--- EXERCISE OBJECTIVE ---
The answer must consist of each line below that contains the word "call", copied in full.

--- Records from a dataset ---

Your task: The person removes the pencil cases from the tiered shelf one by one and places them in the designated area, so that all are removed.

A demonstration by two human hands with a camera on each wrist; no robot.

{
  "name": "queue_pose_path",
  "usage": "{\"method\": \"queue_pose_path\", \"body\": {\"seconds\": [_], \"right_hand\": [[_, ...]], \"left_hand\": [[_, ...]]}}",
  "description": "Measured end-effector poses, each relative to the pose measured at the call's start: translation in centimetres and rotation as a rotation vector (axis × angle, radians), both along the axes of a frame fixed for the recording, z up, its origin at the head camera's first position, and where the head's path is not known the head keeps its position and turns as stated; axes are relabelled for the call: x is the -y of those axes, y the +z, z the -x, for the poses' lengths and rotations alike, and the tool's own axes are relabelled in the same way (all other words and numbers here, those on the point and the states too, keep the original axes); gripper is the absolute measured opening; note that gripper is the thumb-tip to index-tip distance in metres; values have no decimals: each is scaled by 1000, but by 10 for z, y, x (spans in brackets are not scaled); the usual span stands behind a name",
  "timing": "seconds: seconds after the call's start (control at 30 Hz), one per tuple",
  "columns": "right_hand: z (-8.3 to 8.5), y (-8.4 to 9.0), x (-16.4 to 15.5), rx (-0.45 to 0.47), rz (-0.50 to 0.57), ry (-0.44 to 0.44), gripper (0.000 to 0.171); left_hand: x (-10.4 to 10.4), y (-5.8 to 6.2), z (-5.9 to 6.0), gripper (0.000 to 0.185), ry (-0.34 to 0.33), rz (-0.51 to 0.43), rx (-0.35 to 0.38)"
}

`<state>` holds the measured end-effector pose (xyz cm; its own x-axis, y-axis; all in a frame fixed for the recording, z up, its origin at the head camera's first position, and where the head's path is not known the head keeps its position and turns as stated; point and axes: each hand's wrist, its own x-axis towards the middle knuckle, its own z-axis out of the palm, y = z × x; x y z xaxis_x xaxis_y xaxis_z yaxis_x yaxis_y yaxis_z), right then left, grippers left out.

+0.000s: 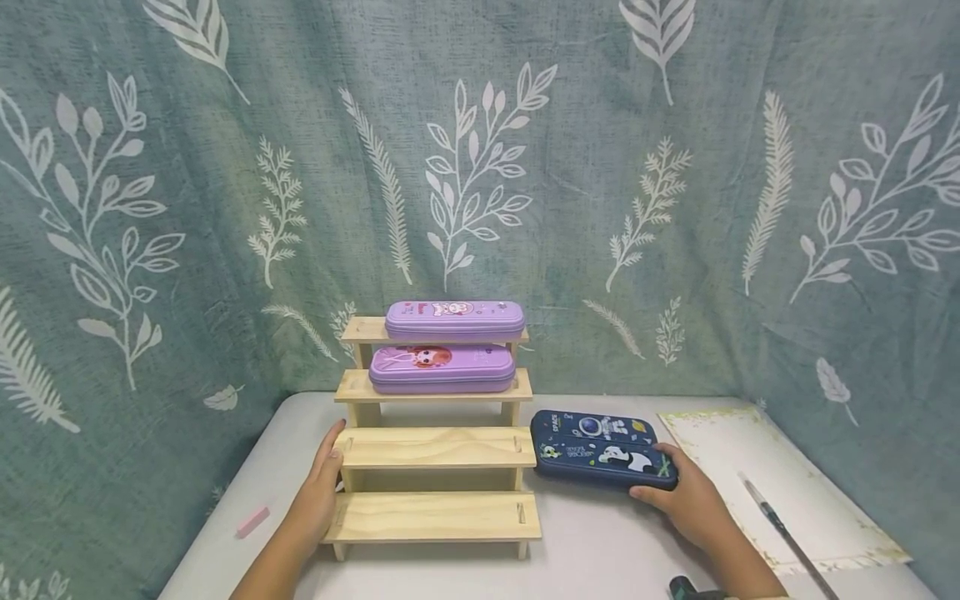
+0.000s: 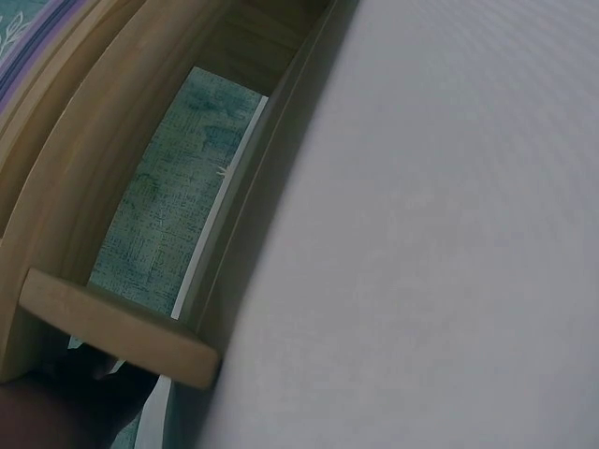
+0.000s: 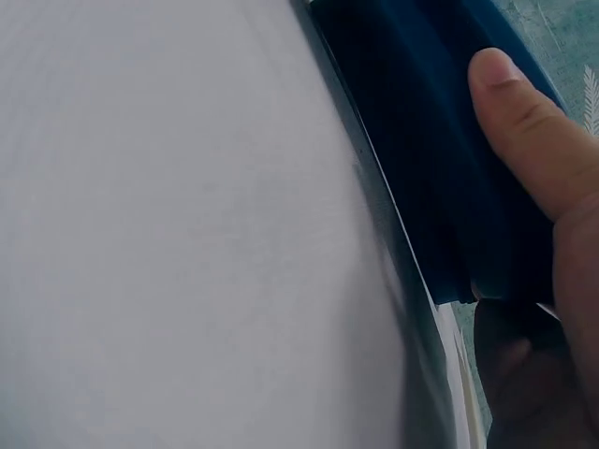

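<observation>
A pale wooden four-step stand (image 1: pixel 435 454) stands on the grey table (image 1: pixel 600 550). Its top step carries a purple pencil case (image 1: pixel 454 320), and the step below carries another purple pencil case (image 1: pixel 441 369). The lower two steps are bare. Right of the stand lie two dark blue pencil cases side by side, the far one with an astronaut (image 1: pixel 592 426). My right hand (image 1: pixel 660 479) grips the right end of the near panda case (image 1: pixel 603 462), thumb on its front edge; its dark side (image 3: pixel 412 159) fills the right wrist view. My left hand (image 1: pixel 326 471) lies flat against the stand's left side (image 2: pixel 112 327).
A pink eraser-like piece (image 1: pixel 252 522) lies at the table's left edge. A sheet of paper (image 1: pixel 765 475) with a pen (image 1: pixel 783 529) on it lies at the right. A small dark object (image 1: pixel 690 588) sits at the front edge. Leaf-patterned cloth (image 1: pixel 480 167) hangs behind.
</observation>
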<state>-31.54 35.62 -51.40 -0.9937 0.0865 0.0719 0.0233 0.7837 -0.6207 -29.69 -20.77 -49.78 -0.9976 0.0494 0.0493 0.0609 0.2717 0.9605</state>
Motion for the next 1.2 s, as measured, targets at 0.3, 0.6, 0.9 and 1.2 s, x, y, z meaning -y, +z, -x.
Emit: {"method": "queue_pose_path", "body": {"seconds": [0.3,0.6,0.9,1.2], "right_hand": [[2,-3,-3,67,-21,-27,129],[3,-4,-5,112,-9,-51,129],[2,-2,-8,95,-35,-47,129],[-1,-4,-8,126,-68,-82,130]], "left_hand": [[0,-1,0,57,5,1,13],[0,-1,0,58,6,9,7],[0,-1,3,59,0,2,-4],[0,-1,2,58,3,-2,14]]}}
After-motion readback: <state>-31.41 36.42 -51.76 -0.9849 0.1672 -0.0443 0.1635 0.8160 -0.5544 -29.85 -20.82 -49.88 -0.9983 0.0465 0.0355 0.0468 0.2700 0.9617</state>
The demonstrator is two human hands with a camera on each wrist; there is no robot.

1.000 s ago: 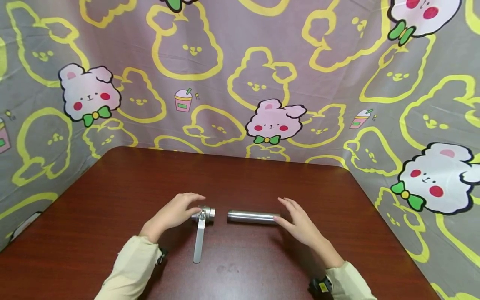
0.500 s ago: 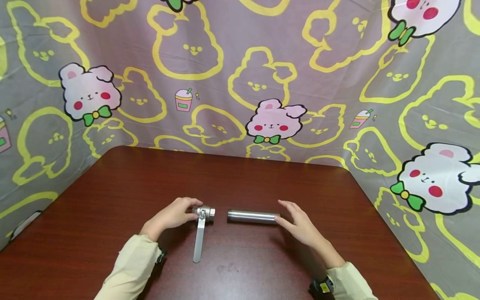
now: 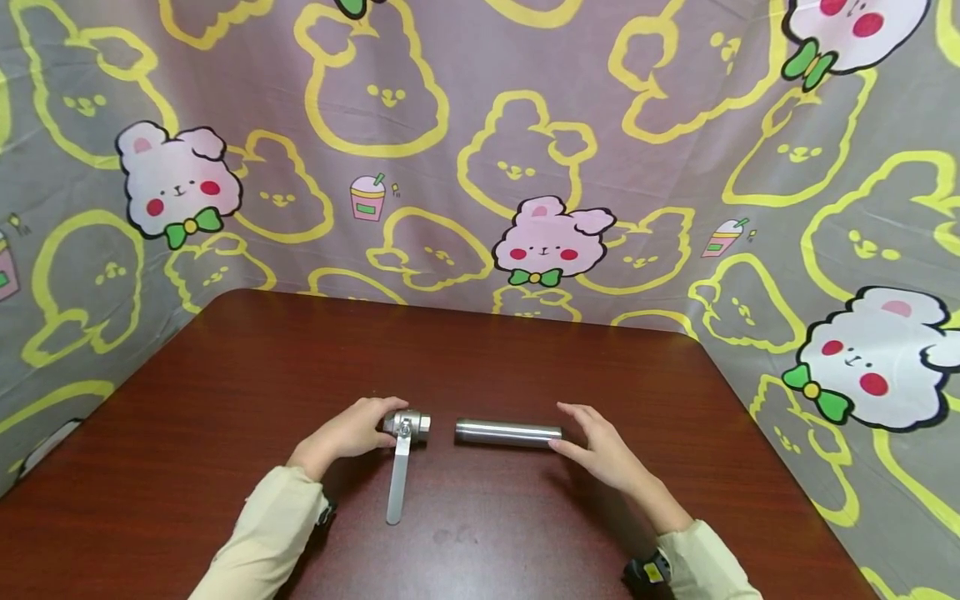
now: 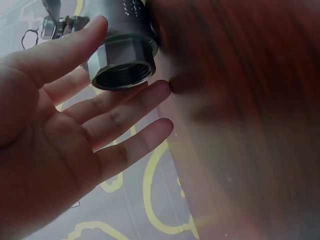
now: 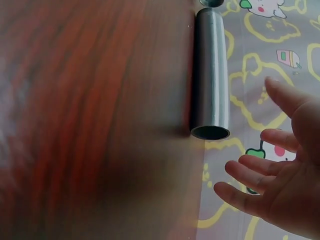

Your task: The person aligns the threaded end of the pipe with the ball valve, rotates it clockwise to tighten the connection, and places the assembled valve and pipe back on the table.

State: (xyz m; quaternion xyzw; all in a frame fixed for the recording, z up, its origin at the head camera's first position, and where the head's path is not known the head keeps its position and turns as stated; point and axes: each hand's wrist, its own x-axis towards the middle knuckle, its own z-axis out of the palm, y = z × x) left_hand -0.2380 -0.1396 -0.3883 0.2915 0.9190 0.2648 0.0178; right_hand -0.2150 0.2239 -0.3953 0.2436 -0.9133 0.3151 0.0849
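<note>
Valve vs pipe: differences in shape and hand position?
The valve has a flat lever; the pipe is a plain straight tube.
The valve's visible open end has a faceted, internally threaded collar; the pipe's is plainly round.
The left hand lies around the valve's end; the right hand stands apart from the pipe.
Both look like silvery metal.

Has greyish bunny-print fabric [image 3: 450, 183] on three sides, plus red-brown wood-grain worktop [image 3: 480, 362] reflecting soft light [image 3: 457, 533] up front.
</note>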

--- SOLUTION FOR THIS TASK ---
  "description": "Measured end-effector poses, each relative to the pose measured at the call's start: translation in centimetres and rotation as a rotation vector (axis × angle, radians), both along the axes of a frame fixed for the recording, z up, its origin at the head camera's first position, and where the head's path is not known the head keeps its position and turns as stated; axes are relabelled for the call: x is the -y of those axes, y the +z, z the -x, for the poses' lengths and rotations alike, and the tool's own axes are relabelled in the same way (all other words and numbers here, those on the point and the states too, keep the original axes); gripper is the absolute measured opening; note that gripper is the thumb-tip to index-tip distance in metres; values have no decimals: each is scaled by 1000, but by 10 for z, y, x (spans in brackets are not scaled); the usual span stands behind a name",
  "timing": "seconds: seconds after the call's start (control at 30 Hz), one per tuple",

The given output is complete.